10 years of XES: The story so farXES challenge and study end-users corner
Talking with Wil van der Aalst, Joos Buijs, Boudewijn van Dongen, Christian W. Günther and Eric Verbeek
About ten years ago, the release of a new XML-based, machine-readable format to represent and store event logs was announced: the eXtensible Event Stream (XES). XES would have soon become the archetype of process mining input and then an official IEEE standard. You can find useful resources and further readings on XES on the dedicated website section of the IEEE Task Force on Process Mining. Next, we talk about its origins, use and foreseen future enhancements with the Knights of the Quest: Wil van der Aalst (in the following, WvdA), Christian W. Günther (CWG), Joos Buijs (JB), Eric Verbeek (EV) and Boudewijn van Dongen (BvD).
First things first: what led you to embark on the adventure of creating a new standard for event logs?
WvdA: XES (eXtensible Event Stream) can be seen as a successor of MXML (Mining eXtensible Markup Language), the first standard to exchange event logs. MXML was created in 2003 and was one of the main cornerstones of the first ProM version. We developed several extractors for different systems ranging from ERP systems like SAP and PeopleSoft to workflow management systems like Staffware and FLOWer. In the context of the SUPER FP6 project, we also developed SA-MXML (Semantically Annotated Mining eXtensible Markup Language), a semantic annotated version of the MXML format. The development of SA-MXML showed the limitations of MXML, because more sophisticated process mining techniques had to interpret existing XML elements in application-specific ways. These findings coincided with the establishment of the IEEE Task Force on Process Mining in October 2009 and triggered the development of the XES standard. In September 2010, the format was adopted by the IEEE Task Force on Process Mining. After a long standardization process in the IEEE, XES became an official IEEE standard in 2016.
CWG: When I started my PhD back in 2004, one of the first things Wil had me do was to implement a tool for converting log data to MXML, which eventually became ProMimport. At that time, ProM was a Zip file on Boudewijn's hard drive, which he would email to you if you asked nicely. I think there were no more than a dozen or so people actively using it back then, and there were just a handful of sample logs in MXML that basically everyone was using for everything.
Both ProM, as a framework for sharing development efforts between different process mining projects, and MXML as an interchange format, were arguably designed with a very early and incomplete understanding of what process mining could, and eventually would, become. However, these design decisions proved to be hugely beneficial for the growth and development of the field.
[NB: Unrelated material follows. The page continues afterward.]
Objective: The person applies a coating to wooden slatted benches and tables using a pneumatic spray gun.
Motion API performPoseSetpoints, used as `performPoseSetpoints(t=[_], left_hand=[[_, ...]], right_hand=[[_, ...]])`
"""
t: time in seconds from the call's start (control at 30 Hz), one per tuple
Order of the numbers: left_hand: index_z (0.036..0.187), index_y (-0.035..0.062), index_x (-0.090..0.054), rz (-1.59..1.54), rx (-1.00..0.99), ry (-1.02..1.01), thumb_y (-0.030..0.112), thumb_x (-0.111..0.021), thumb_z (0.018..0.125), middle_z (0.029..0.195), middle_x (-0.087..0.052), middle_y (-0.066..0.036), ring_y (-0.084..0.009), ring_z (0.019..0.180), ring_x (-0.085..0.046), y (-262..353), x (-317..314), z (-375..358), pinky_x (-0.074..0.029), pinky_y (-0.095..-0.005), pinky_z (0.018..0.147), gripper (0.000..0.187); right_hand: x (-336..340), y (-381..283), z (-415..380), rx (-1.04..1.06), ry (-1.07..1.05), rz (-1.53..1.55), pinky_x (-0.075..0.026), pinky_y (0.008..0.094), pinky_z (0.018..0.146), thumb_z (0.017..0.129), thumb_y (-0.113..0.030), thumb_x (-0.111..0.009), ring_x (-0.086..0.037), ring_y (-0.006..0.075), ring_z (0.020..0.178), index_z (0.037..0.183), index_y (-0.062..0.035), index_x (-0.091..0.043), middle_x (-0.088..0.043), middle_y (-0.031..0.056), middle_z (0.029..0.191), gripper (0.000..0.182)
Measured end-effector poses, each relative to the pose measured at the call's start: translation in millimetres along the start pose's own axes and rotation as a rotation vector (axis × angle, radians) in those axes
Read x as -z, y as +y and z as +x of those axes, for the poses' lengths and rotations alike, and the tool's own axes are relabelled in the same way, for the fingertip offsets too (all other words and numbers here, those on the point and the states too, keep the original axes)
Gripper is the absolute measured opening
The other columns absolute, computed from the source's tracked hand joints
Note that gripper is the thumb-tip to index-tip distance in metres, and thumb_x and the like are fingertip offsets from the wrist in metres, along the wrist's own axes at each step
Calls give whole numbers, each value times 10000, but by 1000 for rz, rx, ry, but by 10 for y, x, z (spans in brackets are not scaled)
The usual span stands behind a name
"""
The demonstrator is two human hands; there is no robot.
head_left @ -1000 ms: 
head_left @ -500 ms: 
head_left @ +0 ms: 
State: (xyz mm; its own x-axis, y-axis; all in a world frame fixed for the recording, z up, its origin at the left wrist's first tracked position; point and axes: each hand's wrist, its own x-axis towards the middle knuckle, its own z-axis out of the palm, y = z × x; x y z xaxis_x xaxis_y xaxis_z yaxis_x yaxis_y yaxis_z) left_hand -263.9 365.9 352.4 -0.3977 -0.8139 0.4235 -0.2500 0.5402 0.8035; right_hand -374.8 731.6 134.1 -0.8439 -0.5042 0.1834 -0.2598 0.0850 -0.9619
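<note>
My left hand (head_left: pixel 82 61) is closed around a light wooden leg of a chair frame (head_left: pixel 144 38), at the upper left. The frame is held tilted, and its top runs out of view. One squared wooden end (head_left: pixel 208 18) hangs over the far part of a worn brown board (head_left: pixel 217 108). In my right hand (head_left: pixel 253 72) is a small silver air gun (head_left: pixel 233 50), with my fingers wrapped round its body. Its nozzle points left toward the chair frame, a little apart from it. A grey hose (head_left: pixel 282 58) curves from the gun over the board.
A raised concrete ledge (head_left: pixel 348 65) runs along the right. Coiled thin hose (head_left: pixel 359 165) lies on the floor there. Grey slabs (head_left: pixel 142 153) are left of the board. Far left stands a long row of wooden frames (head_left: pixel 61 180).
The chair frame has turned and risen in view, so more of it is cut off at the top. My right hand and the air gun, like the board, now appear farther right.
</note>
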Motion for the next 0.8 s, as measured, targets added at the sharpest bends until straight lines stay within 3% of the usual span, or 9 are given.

Once we made ProM and ProMimport freely available under an open-source license, and there was more and more data available in MXML format (collected from various experiments, projects, and case studies), very soon a very active ecosystem started springing up. There was something like an exponential growth of the field, and every year there were more papers, more projects, more researchers, and more universities all over the globe involved in process mining.
With every new process mining algorithm in development, and with every additional huge log file that had been converted to MXML, slowly but surely the cracks started to show. Both ProM, as a framework, as well the MXML log format, looked like they were due for an update.
In the end, we started the process to completely redesign and rewrite ProM 6 from scratch, which was a huge undertaking involving most of the community back then. The XES format was initially designed as the corresponding upgrade for MXML, with the OpenXES reference implementation serving as the storage layer for ProM 6.
Can you tell us a “Eureka!” moment during that adventure?
JB: The XES format was under development just as I started my MSc thesis on a tool to support data extraction/conversion to XES (the tool was named XESame, of course an invention of Eric Verbeek). While brainstorming about the features and structure of XESame, I came to the realization (of course obvious in hindsight) that the log-trace-event structure is the backbone of the XES format, and process mining in general. This structure is what distinguishes process mining from data mining. Only a very minimal set of attributes is actually required for most generic process mining techniques: a sorted list of named events per trace is the only real requirement for process discovery, for instance. Even timestamps are optional but, on the other hand, required if you want to discover bottlenecks and such. Therefore, for me, the key feature is indeed the X part: extensions. This makes it very easy to endow new notions with meaning. XES luckily comes with 5 standard extensions to cover the basics and get started quickly.
During my MSc project, it was also interesting to see the changes the standard underwent in the first months, mainly in the area of the extensions. Extension prefixes, extension definitions, and the 5 standard extensions were heavily under development then. For me as an MSc student, the implemented XES standard and first OpenXES implementation were also very handy and necessary requirements to have. This allowed me to build a tool that was able to actually run and process data, without requiring a specific implementation. During my PhD different more efficient implementations were developed, but these could easily be integrated into XESame and ProM because they adhered to the standard. The implementation aspect is therefore also extensible.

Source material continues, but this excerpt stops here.